ACTIVITY:
Each line of the records below that holds "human" should be copied out.

Records from a dataset:
::::

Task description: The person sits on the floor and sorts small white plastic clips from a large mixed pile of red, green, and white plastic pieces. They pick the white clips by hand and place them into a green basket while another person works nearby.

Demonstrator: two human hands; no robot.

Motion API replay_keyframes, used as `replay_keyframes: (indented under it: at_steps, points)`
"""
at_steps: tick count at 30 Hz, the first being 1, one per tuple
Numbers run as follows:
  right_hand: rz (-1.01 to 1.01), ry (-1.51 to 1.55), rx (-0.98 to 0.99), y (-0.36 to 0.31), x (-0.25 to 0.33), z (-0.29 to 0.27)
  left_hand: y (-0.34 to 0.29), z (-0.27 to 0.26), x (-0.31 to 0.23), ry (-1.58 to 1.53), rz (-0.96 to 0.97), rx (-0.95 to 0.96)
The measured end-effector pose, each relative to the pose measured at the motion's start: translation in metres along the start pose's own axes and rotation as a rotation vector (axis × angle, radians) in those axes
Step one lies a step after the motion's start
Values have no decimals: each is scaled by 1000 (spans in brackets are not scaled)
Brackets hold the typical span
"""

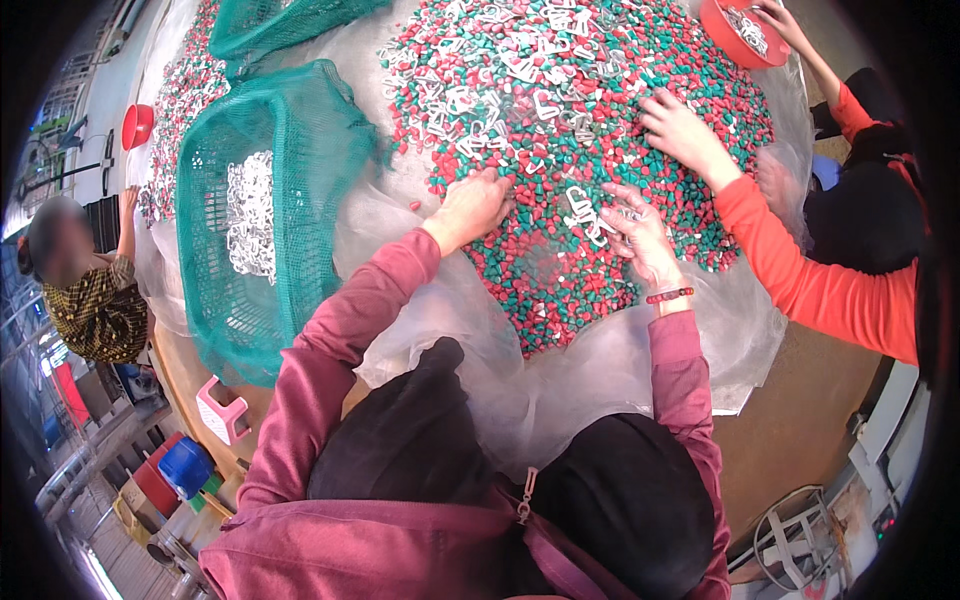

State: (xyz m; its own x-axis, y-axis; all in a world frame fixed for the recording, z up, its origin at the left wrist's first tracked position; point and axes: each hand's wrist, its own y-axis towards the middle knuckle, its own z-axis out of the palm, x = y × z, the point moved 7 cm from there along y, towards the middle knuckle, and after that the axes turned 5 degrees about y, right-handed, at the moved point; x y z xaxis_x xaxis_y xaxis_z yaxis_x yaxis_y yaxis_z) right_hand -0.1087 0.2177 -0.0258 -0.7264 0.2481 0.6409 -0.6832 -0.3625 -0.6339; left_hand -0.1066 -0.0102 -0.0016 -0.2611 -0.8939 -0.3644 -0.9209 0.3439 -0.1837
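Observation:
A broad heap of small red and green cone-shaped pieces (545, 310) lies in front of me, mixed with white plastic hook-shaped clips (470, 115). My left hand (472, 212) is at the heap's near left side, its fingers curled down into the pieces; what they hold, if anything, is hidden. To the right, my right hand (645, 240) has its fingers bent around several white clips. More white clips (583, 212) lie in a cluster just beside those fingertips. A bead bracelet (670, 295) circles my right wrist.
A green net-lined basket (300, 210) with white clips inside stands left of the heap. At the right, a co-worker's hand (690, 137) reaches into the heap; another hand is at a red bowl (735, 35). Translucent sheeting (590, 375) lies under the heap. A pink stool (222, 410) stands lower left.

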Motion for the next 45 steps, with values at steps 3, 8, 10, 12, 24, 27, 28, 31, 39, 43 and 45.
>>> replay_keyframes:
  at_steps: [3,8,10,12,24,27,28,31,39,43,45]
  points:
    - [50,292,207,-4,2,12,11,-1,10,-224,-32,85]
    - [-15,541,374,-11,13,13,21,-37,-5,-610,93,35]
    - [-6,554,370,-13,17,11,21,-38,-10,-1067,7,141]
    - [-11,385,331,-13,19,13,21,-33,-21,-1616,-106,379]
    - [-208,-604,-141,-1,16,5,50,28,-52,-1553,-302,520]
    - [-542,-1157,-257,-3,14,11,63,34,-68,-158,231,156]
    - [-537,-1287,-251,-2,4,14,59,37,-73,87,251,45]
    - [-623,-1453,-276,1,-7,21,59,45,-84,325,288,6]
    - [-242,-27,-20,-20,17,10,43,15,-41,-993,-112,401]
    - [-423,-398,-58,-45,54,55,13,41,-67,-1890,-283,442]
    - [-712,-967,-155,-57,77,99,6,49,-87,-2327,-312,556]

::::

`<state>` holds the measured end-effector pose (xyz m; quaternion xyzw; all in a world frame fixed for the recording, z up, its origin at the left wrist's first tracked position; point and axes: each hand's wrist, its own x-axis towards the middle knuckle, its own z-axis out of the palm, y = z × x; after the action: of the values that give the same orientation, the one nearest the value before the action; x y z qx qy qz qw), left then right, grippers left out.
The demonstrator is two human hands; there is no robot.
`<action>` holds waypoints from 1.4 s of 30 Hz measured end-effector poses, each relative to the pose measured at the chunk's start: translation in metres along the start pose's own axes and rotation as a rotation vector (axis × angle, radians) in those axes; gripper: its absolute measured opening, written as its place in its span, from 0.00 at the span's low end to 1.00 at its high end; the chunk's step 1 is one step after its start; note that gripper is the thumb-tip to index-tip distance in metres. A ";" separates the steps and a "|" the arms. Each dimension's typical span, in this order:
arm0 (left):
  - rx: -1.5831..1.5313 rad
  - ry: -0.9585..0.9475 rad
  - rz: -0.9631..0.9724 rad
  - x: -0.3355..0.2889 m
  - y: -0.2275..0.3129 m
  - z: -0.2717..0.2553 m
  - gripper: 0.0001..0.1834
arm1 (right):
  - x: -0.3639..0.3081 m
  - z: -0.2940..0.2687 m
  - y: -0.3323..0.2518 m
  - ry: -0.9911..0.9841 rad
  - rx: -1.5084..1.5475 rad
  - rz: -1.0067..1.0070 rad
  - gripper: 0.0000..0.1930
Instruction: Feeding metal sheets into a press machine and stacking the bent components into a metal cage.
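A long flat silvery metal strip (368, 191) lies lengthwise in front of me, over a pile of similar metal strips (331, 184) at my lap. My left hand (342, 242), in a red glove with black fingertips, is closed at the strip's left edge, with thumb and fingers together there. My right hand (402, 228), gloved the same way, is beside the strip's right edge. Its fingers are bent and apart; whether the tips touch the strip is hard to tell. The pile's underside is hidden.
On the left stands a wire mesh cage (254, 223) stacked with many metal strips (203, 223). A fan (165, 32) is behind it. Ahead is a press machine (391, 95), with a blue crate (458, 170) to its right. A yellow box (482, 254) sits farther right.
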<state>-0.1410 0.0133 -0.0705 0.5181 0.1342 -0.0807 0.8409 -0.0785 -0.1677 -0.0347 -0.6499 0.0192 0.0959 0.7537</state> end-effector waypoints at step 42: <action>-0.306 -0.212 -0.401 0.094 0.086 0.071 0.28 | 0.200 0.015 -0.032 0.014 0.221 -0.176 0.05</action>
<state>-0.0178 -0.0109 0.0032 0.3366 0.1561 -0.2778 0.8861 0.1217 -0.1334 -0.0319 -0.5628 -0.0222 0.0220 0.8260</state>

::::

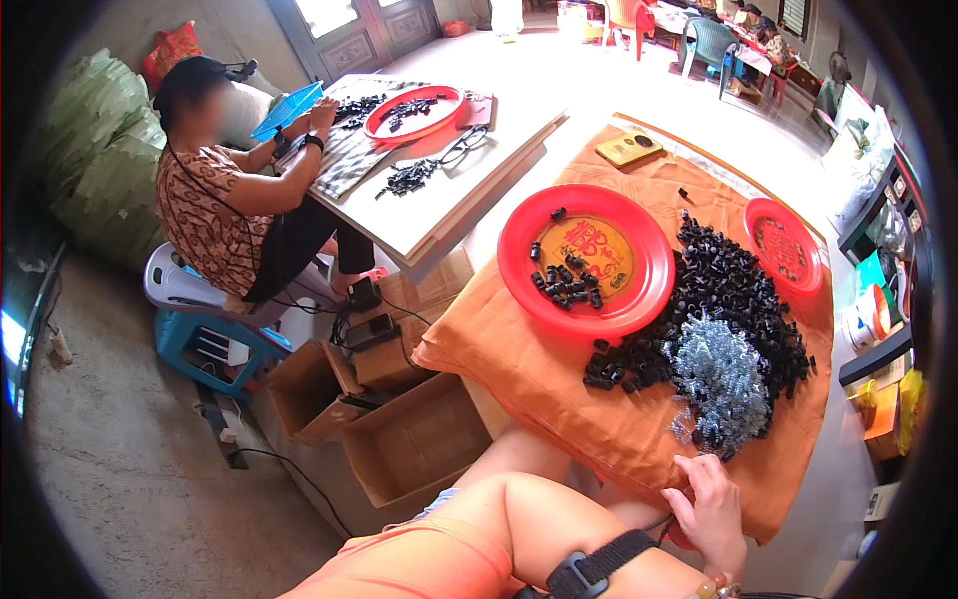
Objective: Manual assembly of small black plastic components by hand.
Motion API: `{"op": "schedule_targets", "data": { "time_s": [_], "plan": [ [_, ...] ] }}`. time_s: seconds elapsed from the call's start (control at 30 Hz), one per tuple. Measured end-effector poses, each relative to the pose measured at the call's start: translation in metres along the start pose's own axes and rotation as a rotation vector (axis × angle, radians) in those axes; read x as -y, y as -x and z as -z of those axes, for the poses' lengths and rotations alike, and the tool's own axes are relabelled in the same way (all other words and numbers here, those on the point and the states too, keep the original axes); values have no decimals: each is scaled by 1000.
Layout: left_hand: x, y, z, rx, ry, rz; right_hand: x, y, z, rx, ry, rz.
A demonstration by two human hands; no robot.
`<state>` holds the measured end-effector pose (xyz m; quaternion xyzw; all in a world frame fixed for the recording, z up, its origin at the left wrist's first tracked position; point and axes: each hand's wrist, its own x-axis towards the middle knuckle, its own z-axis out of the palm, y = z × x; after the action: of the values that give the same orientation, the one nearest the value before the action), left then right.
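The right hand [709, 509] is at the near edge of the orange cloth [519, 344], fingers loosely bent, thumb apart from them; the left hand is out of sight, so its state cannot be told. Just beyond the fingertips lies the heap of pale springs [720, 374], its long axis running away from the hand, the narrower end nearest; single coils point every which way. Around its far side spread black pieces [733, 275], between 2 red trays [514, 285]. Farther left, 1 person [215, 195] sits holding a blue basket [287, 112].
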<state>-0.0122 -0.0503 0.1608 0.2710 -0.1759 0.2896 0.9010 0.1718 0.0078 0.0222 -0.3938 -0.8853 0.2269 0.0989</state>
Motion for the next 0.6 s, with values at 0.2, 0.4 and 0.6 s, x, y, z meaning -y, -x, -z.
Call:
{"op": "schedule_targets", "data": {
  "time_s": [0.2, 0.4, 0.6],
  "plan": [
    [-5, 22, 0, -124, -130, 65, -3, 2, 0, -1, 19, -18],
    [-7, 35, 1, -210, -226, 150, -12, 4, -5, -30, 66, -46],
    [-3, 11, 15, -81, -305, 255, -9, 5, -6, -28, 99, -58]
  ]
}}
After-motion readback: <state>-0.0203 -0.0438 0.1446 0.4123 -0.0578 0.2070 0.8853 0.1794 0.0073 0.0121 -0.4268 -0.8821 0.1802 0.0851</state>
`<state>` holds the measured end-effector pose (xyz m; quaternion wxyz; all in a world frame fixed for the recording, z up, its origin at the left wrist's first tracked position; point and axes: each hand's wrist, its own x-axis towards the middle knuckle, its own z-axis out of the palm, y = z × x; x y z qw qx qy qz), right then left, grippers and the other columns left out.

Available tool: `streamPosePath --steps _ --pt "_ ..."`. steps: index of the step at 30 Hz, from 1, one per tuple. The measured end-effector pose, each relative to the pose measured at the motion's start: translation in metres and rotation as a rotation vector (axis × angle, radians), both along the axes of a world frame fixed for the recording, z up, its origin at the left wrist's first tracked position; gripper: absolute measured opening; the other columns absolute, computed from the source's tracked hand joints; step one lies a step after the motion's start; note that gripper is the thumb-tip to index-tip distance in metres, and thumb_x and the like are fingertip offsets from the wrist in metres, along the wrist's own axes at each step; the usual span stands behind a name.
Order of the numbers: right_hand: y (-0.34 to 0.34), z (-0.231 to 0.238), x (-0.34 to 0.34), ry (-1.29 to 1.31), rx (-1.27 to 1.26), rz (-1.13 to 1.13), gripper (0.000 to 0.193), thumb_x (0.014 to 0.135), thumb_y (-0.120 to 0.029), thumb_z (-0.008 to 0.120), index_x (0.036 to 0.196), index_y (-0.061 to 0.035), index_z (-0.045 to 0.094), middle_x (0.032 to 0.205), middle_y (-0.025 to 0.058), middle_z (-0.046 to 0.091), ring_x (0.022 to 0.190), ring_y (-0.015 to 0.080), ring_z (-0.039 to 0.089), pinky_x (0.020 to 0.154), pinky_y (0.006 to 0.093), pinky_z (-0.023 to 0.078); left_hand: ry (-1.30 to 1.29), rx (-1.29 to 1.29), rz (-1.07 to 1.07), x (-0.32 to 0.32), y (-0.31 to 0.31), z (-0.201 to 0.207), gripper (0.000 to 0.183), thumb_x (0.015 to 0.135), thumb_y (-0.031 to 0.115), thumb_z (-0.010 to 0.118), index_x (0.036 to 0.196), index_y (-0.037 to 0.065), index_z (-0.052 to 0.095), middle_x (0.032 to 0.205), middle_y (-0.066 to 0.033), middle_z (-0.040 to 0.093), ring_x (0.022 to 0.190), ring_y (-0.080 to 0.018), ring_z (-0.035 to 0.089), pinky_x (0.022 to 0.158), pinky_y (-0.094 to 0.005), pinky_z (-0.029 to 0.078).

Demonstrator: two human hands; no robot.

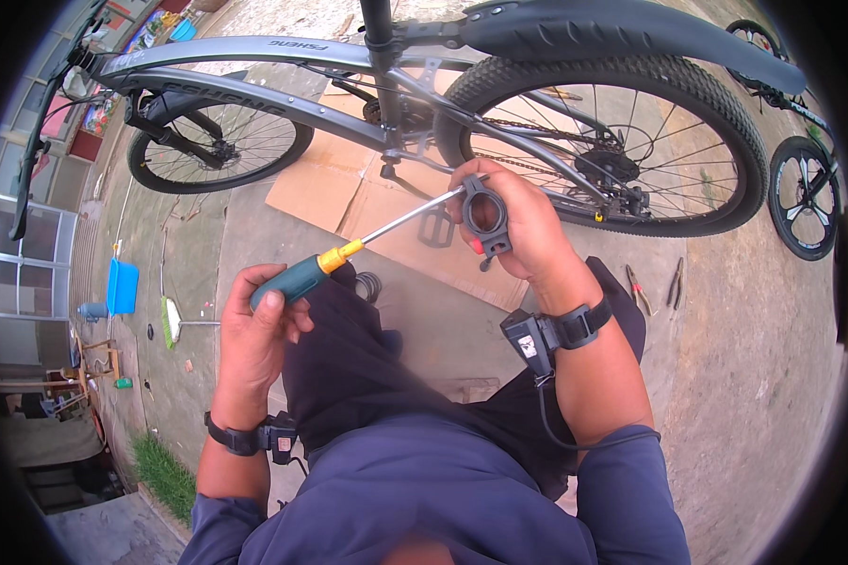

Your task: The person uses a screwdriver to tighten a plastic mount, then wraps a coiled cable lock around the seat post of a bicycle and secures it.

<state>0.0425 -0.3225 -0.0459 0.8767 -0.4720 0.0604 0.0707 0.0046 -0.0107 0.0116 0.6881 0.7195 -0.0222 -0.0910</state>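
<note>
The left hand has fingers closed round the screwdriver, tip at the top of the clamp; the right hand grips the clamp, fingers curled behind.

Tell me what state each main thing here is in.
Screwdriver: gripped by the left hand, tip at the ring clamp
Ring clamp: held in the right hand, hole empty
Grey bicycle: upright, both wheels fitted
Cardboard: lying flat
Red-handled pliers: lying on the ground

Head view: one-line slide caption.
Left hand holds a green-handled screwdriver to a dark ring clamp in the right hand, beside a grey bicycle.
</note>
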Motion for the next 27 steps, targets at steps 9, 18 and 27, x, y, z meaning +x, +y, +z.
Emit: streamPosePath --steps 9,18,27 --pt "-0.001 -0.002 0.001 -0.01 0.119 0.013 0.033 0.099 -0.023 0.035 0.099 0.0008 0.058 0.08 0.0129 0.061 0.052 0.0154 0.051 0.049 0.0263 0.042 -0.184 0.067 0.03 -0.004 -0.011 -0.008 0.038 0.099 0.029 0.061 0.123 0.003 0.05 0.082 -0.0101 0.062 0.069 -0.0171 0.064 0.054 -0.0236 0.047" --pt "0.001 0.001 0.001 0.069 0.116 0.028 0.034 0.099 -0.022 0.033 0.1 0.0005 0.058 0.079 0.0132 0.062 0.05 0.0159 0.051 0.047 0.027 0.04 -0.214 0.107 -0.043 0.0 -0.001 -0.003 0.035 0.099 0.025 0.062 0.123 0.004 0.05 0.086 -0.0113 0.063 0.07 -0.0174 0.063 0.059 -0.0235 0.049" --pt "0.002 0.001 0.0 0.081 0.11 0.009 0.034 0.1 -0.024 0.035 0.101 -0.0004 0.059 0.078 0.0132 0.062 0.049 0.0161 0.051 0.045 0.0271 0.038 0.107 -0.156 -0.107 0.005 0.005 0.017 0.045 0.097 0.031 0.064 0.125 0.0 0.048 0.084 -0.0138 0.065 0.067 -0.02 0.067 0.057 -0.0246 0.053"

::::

OUTPUT OF THE TASK:
Demonstrator: two human hands; no robot.
The demonstrator is two human hands; there is no robot.
A demonstration by two human hands; no robot.
Demonstrator: two human hands; no robot.

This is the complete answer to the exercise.